● **COLLECTED DATA**

-*-

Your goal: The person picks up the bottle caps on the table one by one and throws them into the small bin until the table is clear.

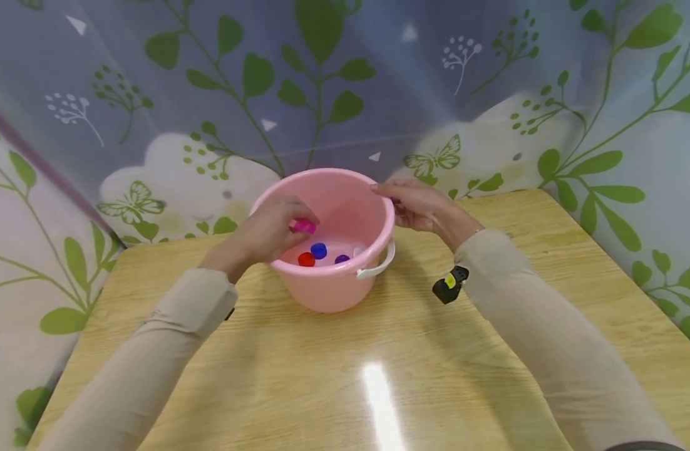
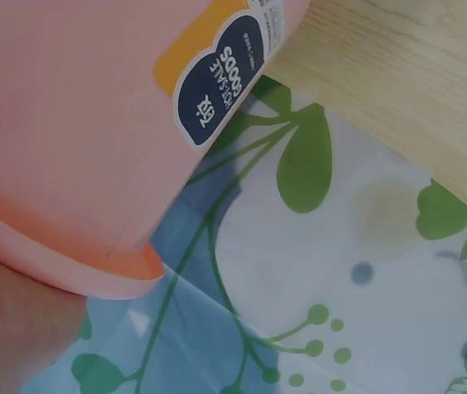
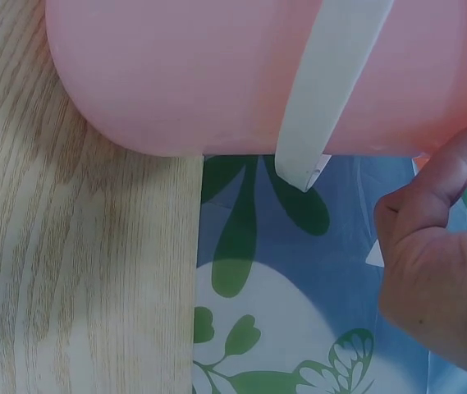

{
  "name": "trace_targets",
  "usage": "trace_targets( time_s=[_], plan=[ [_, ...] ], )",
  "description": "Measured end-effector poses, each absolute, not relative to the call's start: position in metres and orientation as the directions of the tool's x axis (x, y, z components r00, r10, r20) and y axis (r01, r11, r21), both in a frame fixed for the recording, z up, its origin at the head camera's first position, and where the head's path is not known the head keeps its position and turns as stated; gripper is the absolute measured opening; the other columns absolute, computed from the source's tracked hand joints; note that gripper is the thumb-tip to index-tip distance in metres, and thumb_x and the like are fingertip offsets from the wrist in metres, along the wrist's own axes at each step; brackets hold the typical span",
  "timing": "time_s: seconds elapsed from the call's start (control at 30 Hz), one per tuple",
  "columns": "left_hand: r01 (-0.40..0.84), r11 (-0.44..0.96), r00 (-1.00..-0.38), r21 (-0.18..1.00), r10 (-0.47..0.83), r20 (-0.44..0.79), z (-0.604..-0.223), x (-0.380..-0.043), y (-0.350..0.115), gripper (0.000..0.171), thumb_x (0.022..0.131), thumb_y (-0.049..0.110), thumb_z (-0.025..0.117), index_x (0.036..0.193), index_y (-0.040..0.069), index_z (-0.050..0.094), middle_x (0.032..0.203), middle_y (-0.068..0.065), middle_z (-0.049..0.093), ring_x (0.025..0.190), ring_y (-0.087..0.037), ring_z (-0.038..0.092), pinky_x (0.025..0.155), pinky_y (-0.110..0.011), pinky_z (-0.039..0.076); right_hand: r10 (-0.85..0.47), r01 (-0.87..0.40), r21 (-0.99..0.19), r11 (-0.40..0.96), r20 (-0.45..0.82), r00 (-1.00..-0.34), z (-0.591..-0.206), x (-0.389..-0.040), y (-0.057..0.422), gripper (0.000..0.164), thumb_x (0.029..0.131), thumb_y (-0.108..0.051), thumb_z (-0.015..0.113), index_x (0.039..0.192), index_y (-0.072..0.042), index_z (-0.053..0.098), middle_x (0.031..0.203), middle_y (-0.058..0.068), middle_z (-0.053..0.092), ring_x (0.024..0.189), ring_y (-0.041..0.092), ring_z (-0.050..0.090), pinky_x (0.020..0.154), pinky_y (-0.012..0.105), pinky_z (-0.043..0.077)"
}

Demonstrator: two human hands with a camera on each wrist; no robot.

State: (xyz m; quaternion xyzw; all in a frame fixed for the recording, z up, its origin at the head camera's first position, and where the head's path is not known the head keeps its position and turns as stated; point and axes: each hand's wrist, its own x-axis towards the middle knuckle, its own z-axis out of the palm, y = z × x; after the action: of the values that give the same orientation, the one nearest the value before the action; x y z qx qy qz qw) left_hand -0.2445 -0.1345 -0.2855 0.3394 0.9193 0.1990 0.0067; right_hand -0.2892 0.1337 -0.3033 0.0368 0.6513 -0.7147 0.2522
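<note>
A pink bucket (image 1: 328,291) stands upright on the wooden table. My left hand (image 1: 263,230) reaches over its near-left rim and pinches a small magenta cap-like piece (image 1: 304,226) inside the opening. At the bucket's bottom lie a red cap-like piece (image 1: 307,259), a blue one (image 1: 319,250), a purple one (image 1: 342,259) and a whitish one (image 1: 359,250). On the right, my right hand (image 1: 417,203) grips the rim, thumb over the edge and the other fingers along the outer wall. The right wrist view shows these fingers (image 3: 442,185) at the bucket's edge.
The bucket's white handle (image 1: 379,263) hangs down at its front right. A dark label (image 2: 221,78) is stuck on the outer wall. Behind the wooden table (image 1: 300,369) rises a sheet printed with leaves (image 1: 345,106). A black device (image 1: 451,285) hangs by my right wrist.
</note>
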Motion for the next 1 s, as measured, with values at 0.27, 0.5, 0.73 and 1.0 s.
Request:
trace_targets(
  time_s=[0.27, 0.5, 0.73, 1.0],
  plan=[
    [0.591, 0.717, -0.792, 0.37, 0.602, 0.1, -0.286, -0.243, -0.133, 0.022, 0.087, 0.008, 0.069, 0.108, 0.003, 0.07, 0.106, -0.009, 0.066, 0.102, -0.026, 0.056, 0.091, -0.039, 0.048, -0.317, 0.401, -0.916, -0.026, -0.373, -0.872, -0.306, -0.288, 0.134, 0.028, 0.096, -0.026, 0.06, 0.11, -0.002, 0.057, 0.08, 0.004, 0.059, 0.06, 0.01, 0.057, 0.053, 0.017, 0.052],
    [0.527, 0.744, -0.833, 0.412, 0.548, 0.075, -0.285, -0.239, -0.134, 0.029, 0.087, 0.006, 0.067, 0.116, 0.003, 0.065, 0.117, -0.011, 0.061, 0.109, -0.031, 0.056, 0.092, -0.044, 0.049, -0.321, 0.399, -0.917, -0.031, -0.369, -0.873, -0.306, -0.288, 0.134, 0.027, 0.095, -0.026, 0.061, 0.108, -0.002, 0.057, 0.079, 0.003, 0.06, 0.059, 0.01, 0.058, 0.053, 0.018, 0.052],
    [0.521, 0.735, -0.836, 0.433, 0.541, 0.089, -0.286, -0.237, -0.136, 0.03, 0.087, 0.005, 0.066, 0.117, 0.004, 0.064, 0.119, -0.011, 0.06, 0.107, -0.03, 0.058, 0.09, -0.044, 0.05, -0.317, 0.397, -0.918, -0.019, -0.371, -0.873, -0.307, -0.288, 0.132, 0.028, 0.095, -0.027, 0.061, 0.109, -0.003, 0.058, 0.078, 0.003, 0.061, 0.059, 0.01, 0.058, 0.053, 0.018, 0.052],
    [0.545, 0.713, -0.835, 0.44, 0.506, 0.215, -0.29, -0.233, -0.138, 0.03, 0.091, 0.011, 0.063, 0.121, 0.006, 0.063, 0.122, -0.01, 0.058, 0.109, -0.029, 0.057, 0.093, -0.044, 0.049, -0.316, 0.366, -0.931, 0.001, -0.348, -0.883, -0.308, -0.288, 0.134, 0.03, 0.096, -0.029, 0.06, 0.11, -0.002, 0.058, 0.08, 0.003, 0.06, 0.062, 0.01, 0.057, 0.054, 0.018, 0.052]
  ],
)
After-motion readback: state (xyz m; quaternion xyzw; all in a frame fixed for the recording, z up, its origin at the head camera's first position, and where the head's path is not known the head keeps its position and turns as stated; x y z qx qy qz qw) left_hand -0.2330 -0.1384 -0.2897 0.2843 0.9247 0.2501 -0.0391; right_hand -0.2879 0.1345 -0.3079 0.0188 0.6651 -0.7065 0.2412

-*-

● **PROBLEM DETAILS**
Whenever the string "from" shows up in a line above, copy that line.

● **RESPONSE BELOW**
  "description": "Measured end-effector poses, each absolute, not relative to the call's start: position in metres and orientation as the directions of the tool's x axis (x, y, z components r00, r10, r20) and y axis (r01, r11, r21), both in a frame fixed for the recording, z up, its origin at the head camera's first position, and where the head's path is not known the head keeps its position and turns as stated; gripper is the absolute measured opening; the other columns absolute, computed from the source's tracked hand joints; note that gripper is the thumb-tip to index-tip distance in metres, and thumb_x and the like are fingertip offsets from the wrist in metres, along the wrist's own axes at each step; brackets hold the typical span",
  "timing": "time_s: seconds elapsed from the call's start (control at 30 Hz), one per tuple",

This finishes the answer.